AIM OF THE EXERCISE ▸ At the line that holds "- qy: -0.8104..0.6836", start repeating, and keep going exactly through the final line of the material; include both ends and skip the pictures.

GIVEN ENTRIES ▸
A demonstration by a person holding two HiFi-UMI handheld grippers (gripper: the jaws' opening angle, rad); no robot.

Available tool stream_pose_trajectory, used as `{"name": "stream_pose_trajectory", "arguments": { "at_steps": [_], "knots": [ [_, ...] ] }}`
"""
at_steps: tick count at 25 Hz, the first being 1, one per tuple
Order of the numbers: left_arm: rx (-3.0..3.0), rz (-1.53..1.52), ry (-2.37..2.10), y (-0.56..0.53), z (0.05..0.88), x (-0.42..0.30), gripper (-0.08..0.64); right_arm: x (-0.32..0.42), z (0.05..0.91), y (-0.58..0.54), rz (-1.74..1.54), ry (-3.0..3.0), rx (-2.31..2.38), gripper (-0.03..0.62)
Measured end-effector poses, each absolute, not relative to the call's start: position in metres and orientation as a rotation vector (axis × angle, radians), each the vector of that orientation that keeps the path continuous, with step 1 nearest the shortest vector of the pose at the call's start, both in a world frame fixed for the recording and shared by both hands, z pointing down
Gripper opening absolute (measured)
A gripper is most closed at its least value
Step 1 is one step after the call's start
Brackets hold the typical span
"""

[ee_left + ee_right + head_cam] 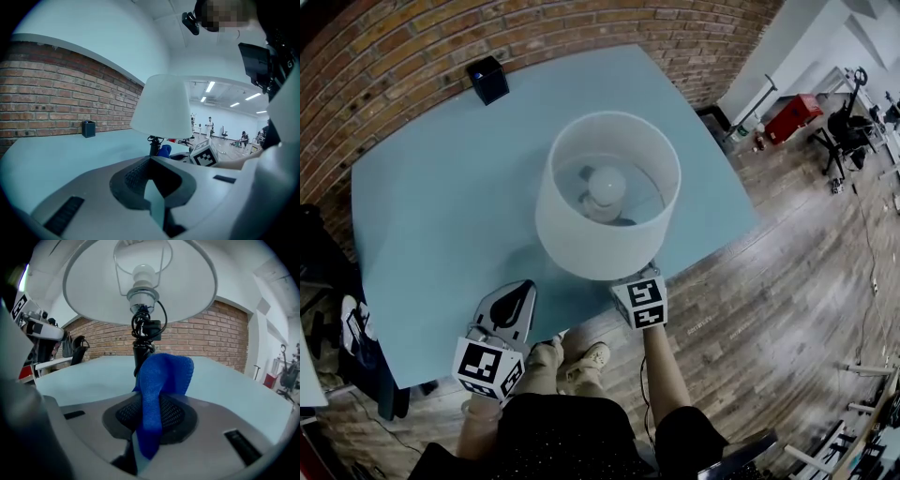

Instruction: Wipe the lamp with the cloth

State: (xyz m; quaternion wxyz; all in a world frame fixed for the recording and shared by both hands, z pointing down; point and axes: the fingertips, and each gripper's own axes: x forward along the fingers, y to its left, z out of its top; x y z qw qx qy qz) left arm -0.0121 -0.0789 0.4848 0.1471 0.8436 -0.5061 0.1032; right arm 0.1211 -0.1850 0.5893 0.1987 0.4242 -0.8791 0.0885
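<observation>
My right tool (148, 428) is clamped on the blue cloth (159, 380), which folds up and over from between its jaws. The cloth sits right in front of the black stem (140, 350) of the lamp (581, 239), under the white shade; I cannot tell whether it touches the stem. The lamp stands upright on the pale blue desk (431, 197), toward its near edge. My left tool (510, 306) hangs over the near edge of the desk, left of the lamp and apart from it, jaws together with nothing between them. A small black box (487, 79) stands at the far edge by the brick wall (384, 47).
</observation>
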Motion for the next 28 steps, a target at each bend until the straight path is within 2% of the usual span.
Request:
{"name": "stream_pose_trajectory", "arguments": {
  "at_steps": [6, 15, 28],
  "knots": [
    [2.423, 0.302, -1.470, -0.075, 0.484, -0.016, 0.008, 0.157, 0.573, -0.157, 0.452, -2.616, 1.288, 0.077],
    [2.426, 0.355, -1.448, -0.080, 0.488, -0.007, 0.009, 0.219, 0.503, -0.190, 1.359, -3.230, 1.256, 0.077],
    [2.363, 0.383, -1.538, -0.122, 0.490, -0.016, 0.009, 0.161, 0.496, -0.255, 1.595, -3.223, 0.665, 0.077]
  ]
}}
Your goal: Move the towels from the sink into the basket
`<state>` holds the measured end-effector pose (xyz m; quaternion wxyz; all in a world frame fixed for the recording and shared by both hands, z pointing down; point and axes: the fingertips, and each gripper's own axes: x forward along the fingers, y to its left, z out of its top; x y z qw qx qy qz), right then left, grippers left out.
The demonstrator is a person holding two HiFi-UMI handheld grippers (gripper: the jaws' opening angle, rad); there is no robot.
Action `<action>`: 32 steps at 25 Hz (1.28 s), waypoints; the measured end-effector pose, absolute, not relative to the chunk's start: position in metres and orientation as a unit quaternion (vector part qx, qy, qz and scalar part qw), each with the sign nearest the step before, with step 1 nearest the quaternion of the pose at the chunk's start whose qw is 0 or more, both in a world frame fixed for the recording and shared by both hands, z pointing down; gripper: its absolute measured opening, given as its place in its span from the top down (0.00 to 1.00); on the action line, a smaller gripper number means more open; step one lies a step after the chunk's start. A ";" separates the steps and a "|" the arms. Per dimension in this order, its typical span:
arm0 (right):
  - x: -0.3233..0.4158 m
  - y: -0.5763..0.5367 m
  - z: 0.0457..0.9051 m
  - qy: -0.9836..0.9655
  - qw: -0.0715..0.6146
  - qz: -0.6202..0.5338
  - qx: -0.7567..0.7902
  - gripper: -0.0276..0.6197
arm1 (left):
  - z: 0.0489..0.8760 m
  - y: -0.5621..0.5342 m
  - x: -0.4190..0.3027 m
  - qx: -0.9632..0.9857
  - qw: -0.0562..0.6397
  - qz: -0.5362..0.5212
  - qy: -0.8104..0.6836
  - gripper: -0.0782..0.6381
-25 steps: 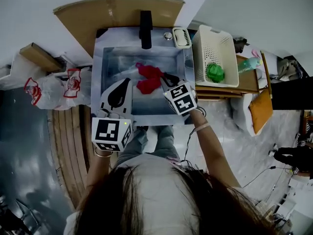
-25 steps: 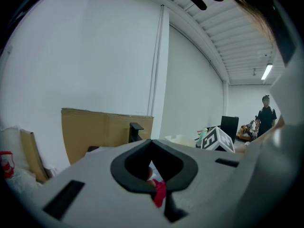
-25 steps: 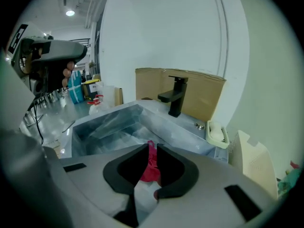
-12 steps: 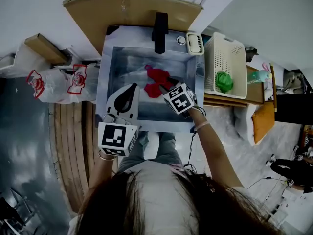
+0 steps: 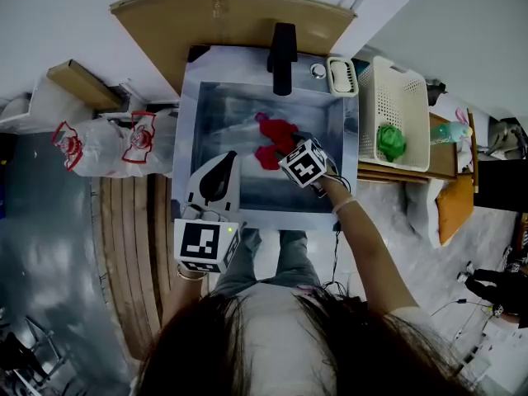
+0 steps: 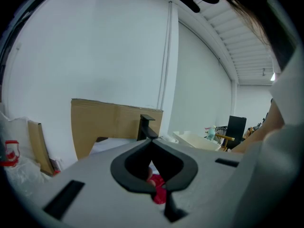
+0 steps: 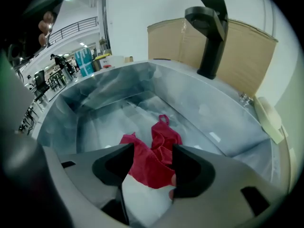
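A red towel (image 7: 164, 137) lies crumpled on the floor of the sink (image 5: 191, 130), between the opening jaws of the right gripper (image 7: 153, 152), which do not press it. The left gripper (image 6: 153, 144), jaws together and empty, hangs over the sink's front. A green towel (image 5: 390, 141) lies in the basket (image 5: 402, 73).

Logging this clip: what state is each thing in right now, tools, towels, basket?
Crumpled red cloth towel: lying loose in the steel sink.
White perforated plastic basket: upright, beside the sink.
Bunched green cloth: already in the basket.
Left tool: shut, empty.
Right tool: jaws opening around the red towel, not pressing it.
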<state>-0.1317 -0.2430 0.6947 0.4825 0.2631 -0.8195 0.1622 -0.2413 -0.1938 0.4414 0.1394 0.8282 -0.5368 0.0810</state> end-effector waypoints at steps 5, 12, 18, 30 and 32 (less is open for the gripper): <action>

ANSWER BELOW ▸
  - qy: -0.8104..0.6836
  - gripper: -0.0782..0.6381
-25 steps: 
-25 steps: 
-25 steps: 
-12 steps: 
+0 steps: 
+0 steps: 
+0 steps: 
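A red towel (image 7: 164, 137) lies crumpled on the floor of the sink (image 5: 191, 130), between the opening jaws of the right gripper (image 7: 153, 152), which do not press it. The left gripper (image 6: 153, 144), jaws together and empty, hangs over the sink's front. A green towel (image 5: 390, 141) lies in the basket (image 5: 402, 73).

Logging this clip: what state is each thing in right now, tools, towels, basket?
Crumpled red cloth towel: lying loose in the steel sink.
White perforated plastic basket: upright, beside the sink.
Bunched green cloth: already in the basket.
Left tool: shut, empty.
Right tool: jaws opening around the red towel, not pressing it.
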<state>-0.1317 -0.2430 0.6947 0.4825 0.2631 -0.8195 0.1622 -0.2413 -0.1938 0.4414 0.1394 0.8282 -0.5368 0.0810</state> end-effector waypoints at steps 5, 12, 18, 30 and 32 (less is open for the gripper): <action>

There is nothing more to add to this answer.